Multidimensional Multivariable Calculus Syllabus
Multivariable calculus is about exploring higher dimensions—so it’s only fitting that our syllabus should be higher-dimensional as well. For a multivariable calculus course I taught in 2021-2022, I made a syllabus on a cube, programatically generated such that each student’s syllabus had a different arrangement of the six faces (or, more precisely, was a random choice from one of the 122,880 possibilities).
I laser-cut a larger-format version into a box:
The laser-cut version collapsed in my hands as I was showing it to the kids. I told V. I was worried that’d be a metaphor for the class as a whole; she pointed out that perhaps instead it’s a metaphor for how we’ll learn to reduce the dimensionality of problems.
Here’s the full text:
The Nueva School
Andrew M.H. Alexander
(third floor pod by the stairwell)
The ultimate goal of our class is to understand the universe better. That’s true of all your classes. In a science class, you might be trying to understand the universe better in its empirical properties. In a literature class, you might be trying to understand the universe better in its human properties. In math classes, we’re trying to understand the universe better in its abstract properties.
In this class: how do we explore higher-dimensional reality? How do we navigate the two-, three-, four-, or even arbitrary-dimensional world? We know how to do calculus in one dimension—how can we do it in multiple dimensions? What things are different? What things are the same? What things are surprising or unexpected? What assumptions were we making that we weren’t even aware of?
In previous math classes, we’ve gotten a good handle on the one-dimensional world. We’ve forged a decent fluency with the two-dimensional world. In MVC, we’ll leave the shallows. We’ll head out into the depths of the higher-dimensional world.
How are we going to learn all of this high-dimensional hootenanny? A couple ways. But mostly, we’ll learn math the way math is supposed to be learned: by doing. In particular: by doing math problems. We’ll do easy problems that build up our technical skills. We’ll do hard problems that push the limits of our intuition. We’ll do these problems together in class. We’ll do them by ourselves at night. Sometimes we’ll get the answer. Sometimes we won’t.

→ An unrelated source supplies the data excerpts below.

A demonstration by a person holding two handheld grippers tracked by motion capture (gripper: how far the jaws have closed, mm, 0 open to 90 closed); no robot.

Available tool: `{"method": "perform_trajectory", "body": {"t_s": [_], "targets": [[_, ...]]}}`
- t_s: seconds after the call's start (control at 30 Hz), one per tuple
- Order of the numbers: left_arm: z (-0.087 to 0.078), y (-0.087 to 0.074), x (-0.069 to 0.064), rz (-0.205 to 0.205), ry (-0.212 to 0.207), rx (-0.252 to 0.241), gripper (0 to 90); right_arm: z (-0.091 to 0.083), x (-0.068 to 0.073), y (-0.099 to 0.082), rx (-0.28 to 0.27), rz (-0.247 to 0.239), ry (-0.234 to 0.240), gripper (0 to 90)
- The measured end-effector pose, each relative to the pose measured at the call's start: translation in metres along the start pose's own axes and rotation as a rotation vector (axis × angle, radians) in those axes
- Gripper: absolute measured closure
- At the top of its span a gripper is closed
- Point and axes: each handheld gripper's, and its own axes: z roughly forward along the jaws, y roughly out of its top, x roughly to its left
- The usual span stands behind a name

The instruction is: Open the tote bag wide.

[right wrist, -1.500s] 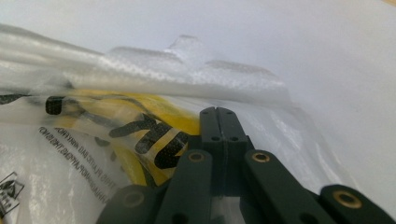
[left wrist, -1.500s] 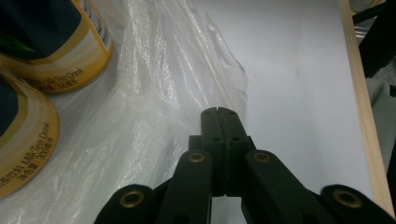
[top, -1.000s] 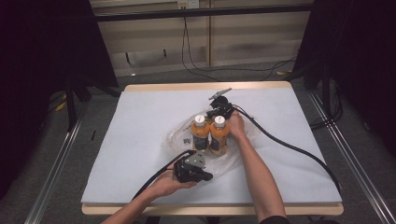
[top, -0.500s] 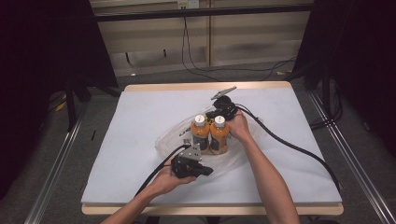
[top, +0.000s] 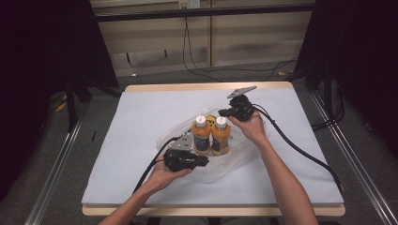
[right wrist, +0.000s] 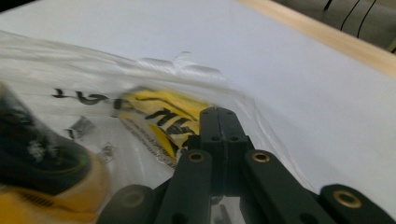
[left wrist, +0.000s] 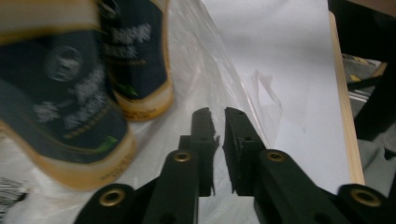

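Two orange bottles point(top: 202, 137) point(top: 220, 136) with dark labels stand side by side on a clear plastic bag point(top: 237, 161) in the middle of the table. My left gripper point(top: 205, 161) lies low at their near left. In the left gripper view the left gripper point(left wrist: 217, 114) shows a narrow gap; its jaws have just been opening, with nothing pinched and the bag point(left wrist: 210, 70) under them. Behind the bottles, my right gripper point(top: 220, 112) is shut. In the right gripper view the right gripper's point(right wrist: 218, 112) tips grip the bag point(right wrist: 93, 84) by its yellow print point(right wrist: 159, 116).
A white sheet point(top: 141, 122) covers the table, with a wooden edge point(top: 197, 86) at the back. Black cables point(top: 300, 150) trail from both grippers across the sheet. Dark stands and metal rails point(top: 51, 168) flank the table on the floor.
The right gripper has risen and shifted to the right behind the bottles, drawing the bag up. The left gripper has moved a little up and away from the near edge.
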Motion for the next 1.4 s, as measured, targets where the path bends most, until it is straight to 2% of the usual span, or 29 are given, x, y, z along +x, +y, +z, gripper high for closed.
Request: {"method": "perform_trajectory", "body": {"t_s": [0.07, 0.13, 0.17, 0.2, 0.23, 0.33, 0.37, 0.4, 0.5, 0.57, 0.63, 0.77, 0.9, 0.97, 1.03, 1.1, 1.2, 1.23, 1.27, 1.33, 1.4], "targets": [[-0.005, 0.0, -0.001, 0.023, 0.016, -0.022, 76.0, -0.011, 0.004, 0.0, -0.015, -0.017, -0.011, 90.0], [-0.008, 0.0, -0.001, 0.027, 0.042, -0.022, 68.4, -0.021, 0.006, -0.003, -0.02, -0.028, -0.036, 90.0], [-0.01, 0.0, -0.001, 0.02, 0.055, -0.025, 65.5, -0.026, 0.009, -0.005, -0.009, -0.053, -0.072, 90.0], [-0.013, -0.001, -0.001, 0.017, 0.074, -0.021, 62.6, -0.03, 0.011, -0.009, -0.001, -0.063, -0.08, 90.0], [-0.014, -0.001, -0.001, 0.006, 0.086, -0.036, 58.9, -0.033, 0.011, -0.013, -0.006, -0.063, -0.071, 90.0], [-0.021, -0.004, 0.001, -0.008, 0.136, -0.038, 48.1, -0.047, 0.014, -0.022, -0.021, -0.059, -0.087, 90.0], [-0.021, -0.005, 0.001, -0.026, 0.155, -0.045, 42.5, -0.053, 0.015, -0.025, -0.028, -0.058, -0.094, 88.4], [-0.023, -0.006, 0.002, -0.024, 0.161, -0.037, 39.1, -0.059, 0.015, -0.028, -0.039, -0.049, -0.101, 83.3], [-0.029, -0.006, 0.003, -0.033, 0.175, -0.057, 30.6, -0.076, 0.014, -0.037, -0.093, -0.006, -0.087, 76.9], [-0.033, -0.005, 0.003, -0.034, 0.185, -0.06, 24.5, -0.088, 0.014, -0.043, -0.121, 0.015, -0.072, 65.1], [-0.037, -0.006, 0.001, -0.045, 0.191, -0.067, 18.6, -0.099, 0.018, -0.048, -0.148, 0.032, -0.086, 52.1], [-0.051, -0.008, -0.004, -0.044, 0.217, -0.062, 12.3, -0.12, 0.028, -0.059, -0.196, 0.07, -0.077, 31.2], [-0.066, -0.015, -0.007, -0.06, 0.23, -0.066, 9.0, -0.137, 0.038, -0.075, -0.205, 0.077, -0.097, 22.0], [-0.075, -0.022, -0.008, -0.079, 0.266, -0.075, 6.7, -0.144, 0.042, -0.084, -0.212, 0.081, -0.107, 19.0], [-0.084, -0.028, -0.007, -0.096, 0.272, -0.084, 6.7, -0.15, 0.046, -0.092, -0.212, 0.083, -0.127, 17.7], [-0.093, -0.034, -0.007, -0.11, 0.286, -0.085, 6.0, -0.156, 0.048, -0.101, -0.226, 0.103, -0.126, 17.6], [-0.103, -0.044, -0.009, -0.116, 0.31, -0.085, 4.5, -0.163, 0.051, -0.115, -0.204, 0.105, -0.135, 18.3], [-0.105, -0.048, -0.01, -0.129, 0.324, -0.089, 4.3, -0.165, 0.051, -0.119, -0.198, 0.115, -0.135, 18.3], [-0.108, -0.052, -0.01, -0.138, 0.343, -0.076, 4.0, -0.168, 0.051, -0.124, -0.192, 0.114, -0.144, 18.2], [-0.113, -0.059, -0.011, -0.164, 0.358, -0.085, 2.9, -0.173, 0.052, -0.134, -0.18, 0.121, -0.172, 18.1], [-0.119, -0.066, -0.012, -0.167, 0.368, -0.086, 2.8, -0.181, 0.051, -0.147, -0.185, 0.149, -0.19, 17.6]]}}
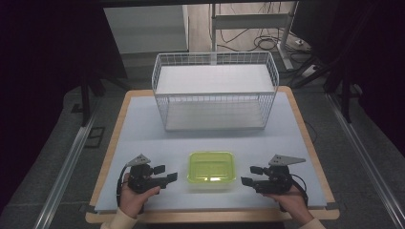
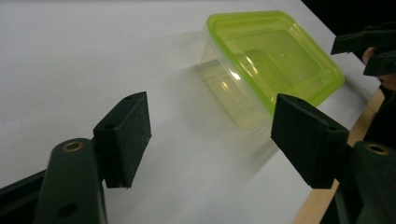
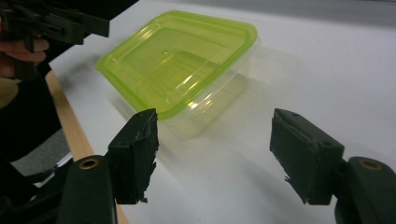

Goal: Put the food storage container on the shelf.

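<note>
Green-lidded clear plastic box [image 1: 211, 167] sits on the pale tabletop [image 1: 143, 124] between my left gripper [image 1: 168, 173] at nine o'clock and right gripper [image 1: 251, 175] at three; both jaws stand wide apart, holding nothing.

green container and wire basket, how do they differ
The green container is small, low, clear plastic with a lime lid on; the wire basket is far bigger, taller, white mesh, open on top. The container sits near the table's front edge; the basket stands at the back. Both are rectangular with rounded corners, upright on the table.
</note>
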A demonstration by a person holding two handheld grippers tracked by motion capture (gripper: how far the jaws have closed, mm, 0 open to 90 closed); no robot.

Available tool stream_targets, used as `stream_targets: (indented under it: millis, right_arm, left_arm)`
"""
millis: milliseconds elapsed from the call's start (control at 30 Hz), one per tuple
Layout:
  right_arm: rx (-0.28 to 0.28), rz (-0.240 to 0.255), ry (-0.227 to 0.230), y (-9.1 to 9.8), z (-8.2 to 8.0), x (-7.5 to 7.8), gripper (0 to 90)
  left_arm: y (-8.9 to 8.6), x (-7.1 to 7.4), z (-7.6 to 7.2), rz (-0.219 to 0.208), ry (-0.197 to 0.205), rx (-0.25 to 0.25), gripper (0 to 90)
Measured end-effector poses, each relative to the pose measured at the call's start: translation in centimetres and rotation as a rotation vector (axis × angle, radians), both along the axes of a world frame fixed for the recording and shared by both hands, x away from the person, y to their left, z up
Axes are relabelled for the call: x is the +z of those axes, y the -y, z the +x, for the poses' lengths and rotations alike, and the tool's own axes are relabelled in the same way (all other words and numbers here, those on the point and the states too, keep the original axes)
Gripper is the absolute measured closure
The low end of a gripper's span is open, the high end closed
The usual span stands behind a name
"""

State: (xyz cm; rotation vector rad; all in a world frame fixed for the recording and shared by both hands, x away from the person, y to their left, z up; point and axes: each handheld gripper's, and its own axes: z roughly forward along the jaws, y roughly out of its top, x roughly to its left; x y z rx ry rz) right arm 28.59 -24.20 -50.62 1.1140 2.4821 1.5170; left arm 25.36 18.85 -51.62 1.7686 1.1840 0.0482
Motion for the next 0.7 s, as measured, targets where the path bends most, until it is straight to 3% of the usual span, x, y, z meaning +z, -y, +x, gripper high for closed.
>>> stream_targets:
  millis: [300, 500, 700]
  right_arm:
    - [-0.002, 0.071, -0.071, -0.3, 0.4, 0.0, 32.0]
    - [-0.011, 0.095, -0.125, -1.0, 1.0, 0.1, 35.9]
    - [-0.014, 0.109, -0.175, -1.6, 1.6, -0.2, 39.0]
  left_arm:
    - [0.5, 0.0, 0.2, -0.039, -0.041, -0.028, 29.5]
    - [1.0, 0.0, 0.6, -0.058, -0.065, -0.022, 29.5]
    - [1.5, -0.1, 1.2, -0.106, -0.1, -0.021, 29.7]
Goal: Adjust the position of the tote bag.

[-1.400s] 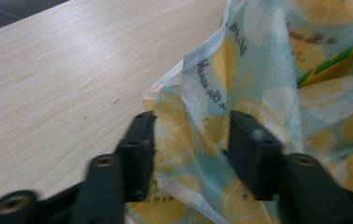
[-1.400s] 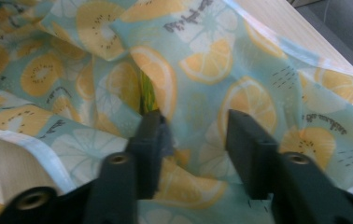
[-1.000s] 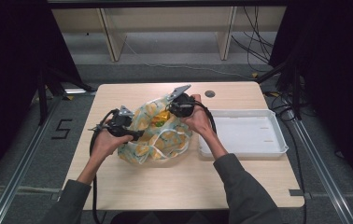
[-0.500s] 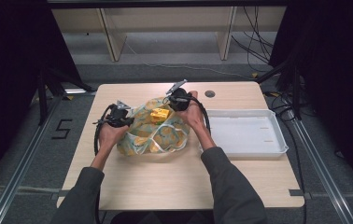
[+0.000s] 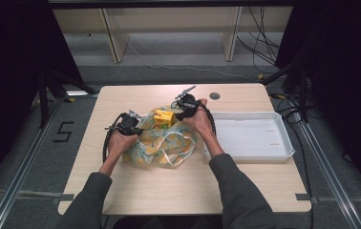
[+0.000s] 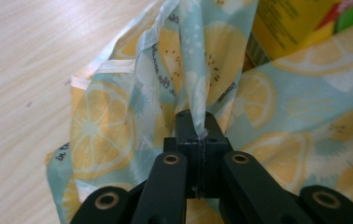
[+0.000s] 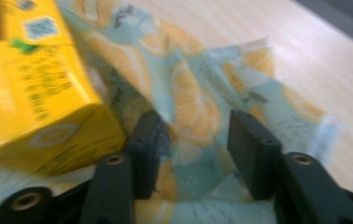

I’ll write notes for you on various topics. You’ll read them to learn various facts. (We’ll minimize the amount of time I spend lecturing—raw information transfer isn’t the best use of our precious time together.) You’ll ask questions when things are unclear.
You’ll have problem sets due every class. You’ll work hard on them, and will come to class ready to discuss. You’ll ask questions. You’ll share your strategies (successful and unsuccessful). We’ll have an active conversation, as a class, in which we puzzle over these problems. We’ll pick through and unpack their nuances, subtleties, and themes.
How are you going to convince me and others that you’ve actually learned all this stuff? I’m fond of hard tests. In zoomland, we couldn’t do that. Even in normalland, we only see each other twice a week and it seems a shame to sacrifice our finite precious moments together to a test. In zoomland I relied on each of you diligently doing your problem sets, with me checking and giving comments (not on every single one, but on many). Perhaps we’ll only do that. I’ve long admired Jana’s oral exams. Maybe we’ll experiment with those.
These are just formal ways—the informal ways are just as important, if not more so. Are you working hard in class? Are you participating? Are you helping your classmates? Are you asking for help yourself? Are you diving into difficult problems with gusto and moxie?
The point is, with all of this stuff, we’ll feel out a way that works for us.
But all this is secondary. We’re here to learn math. First things first. Focus on learning the math as best you can, with all your heart. Everything else will follow.
Most course syllabi are two-dimensional objects. They have to be: written English requires two dimensions. This syllabus is no different. But it’s a two-dimensional syllabus embedded in 3D space, in the form of a cube. (I was going to print it on a Klein bottle, but the i-Lab’s 4D printer was broken.) We’ll study lots of things like that this year: lower-dimensional shapes embedded in higher-dimensional space.
It’s also a syllabus with math problem embedded in it. When you print this, if you linger on the webpage, you’ll notice that every few seconds the six faces of the cube randomly rotate or swap. So, geometrically speaking, each of you have a different syllabus!
Or do you? With the six blocks of text being on any one of the six faces, rotated in any of four orientations, how many different possible syllabi are there? How likely is it that, given how many people are in our class, two of you have printed out the exact same syllabus? (What if you folded it so that the text is on the inside?!?)
If you can figure this out, I’ll give you a prize!